Er bestaat geen objectief vast te stellen waarheid, omdat elk mens middels zijn of haar unieke emoties en gedachten de werkelijkheid anders inkleurt. “Tijdens uittredingen is je ervaring van ruimte en tijd heel anders dan in de reguliere waaktoestand. In twee minuten maak je wereldreizen, je kunt voorspellende indrukken opdoen en voorwerpen veraf lijken dichtbij en omgekeerd. Ik merkte dat dit verschijnsel, naarmate de uittredingen in aantal toenamen, zich ook voordeed op momenten dat ik niet sliep. Welke waarneming is nu werkelijkheid? Dat is niet vast te stellen. Het enige verschil tussen uittredingen en de dagelijkse realiteit is de grote rol die emoties ’s nachts bij de waarneming spelen. Voorwerpen lijken dan bezield te zijn. Voor natuurvolkeren was dat heel normaal: zelfs stenen werd een bepaalde mate van bewustzijn toegedicht.”
Een gevoel van verbondenheid met alles om hem heen en een sterke overtuiging van de tijdloosheid van het bestaan, ook dat is wat Hans heeft overgehouden aan zijn uittredingservaringen. Hij beschrijft het als volgt: “Na een uittreding kwam de wereld soms veel intenser op me over. De kleuren waren fel en leken een bijzondere helderheid te bezitten. Alles leek dan te vibreren met energie. Deze universele energie is de verbindende factor in de kosmos en wij zijn slechts stoffelijke manifestaties ervan. Op het moment van uittreding of overlijden verlaat de energie het lichaam. Het kan dan elke vorm aannemen die het wil. Deze energie verliest nooit zijn kracht of vitaliteit, het bewustzijn dooft nooit.

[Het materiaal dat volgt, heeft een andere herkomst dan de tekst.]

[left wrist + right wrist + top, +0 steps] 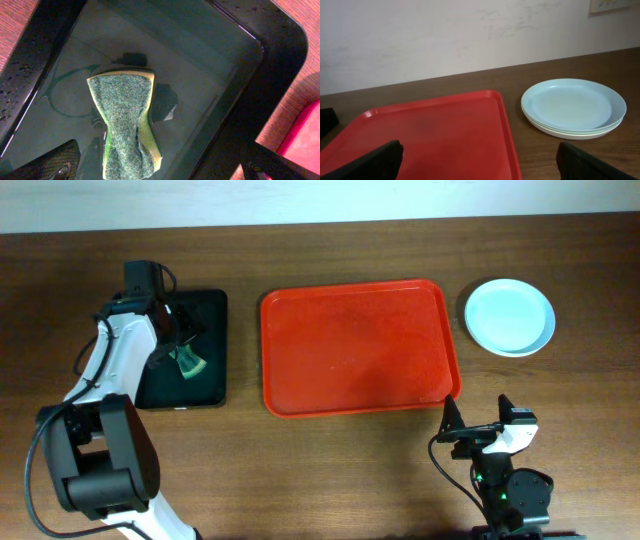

Tijd bestaat niet en er is geen schepping. Bang voor de dood ben ik niet meer. Wel ben ik door mijn ervaringen een stuk creatiever geworden.” Ondanks deze positieve gevolgen is Hans al een tijd niet meer bewust met uittredingen bezig. Dit mede naar aanleiding van een waarschuwing die hij van gene zijde ontving voor ‘ongecontroleerde, gevaarlijke uittredingen’. Hij kon zich er wel wat bij voorstellen, want zijn ervaringen werden steeds griezeliger en de emoties heftiger. Hans: “De astrale wereld bleek te groot en overweldigend voor me. Ik was blijkbaar niet toe aan contact op dat niveau. En dus nam ik het advies om ermee te stoppen ter harte. Ik liet mijn aandacht en interesse voor uittredingen los, stopte met ontspanningsoefeningen en hield mijn dromendagboek niet meer bij. Langzamerhand verdwenen ze uit mijn leven, al zullen ze nooit helemaal verdwijnen. Eén of twee keer per jaar, meestal aan het begin van een vakantie, treed ik nog uit. Tegenwoordig zoek ik mijn ontspanning vooral in aardse bezigheden. Ik idealiseer de astrale wereld niet, want het kan een gevaarlijke vlucht uit de realiteit zijn.”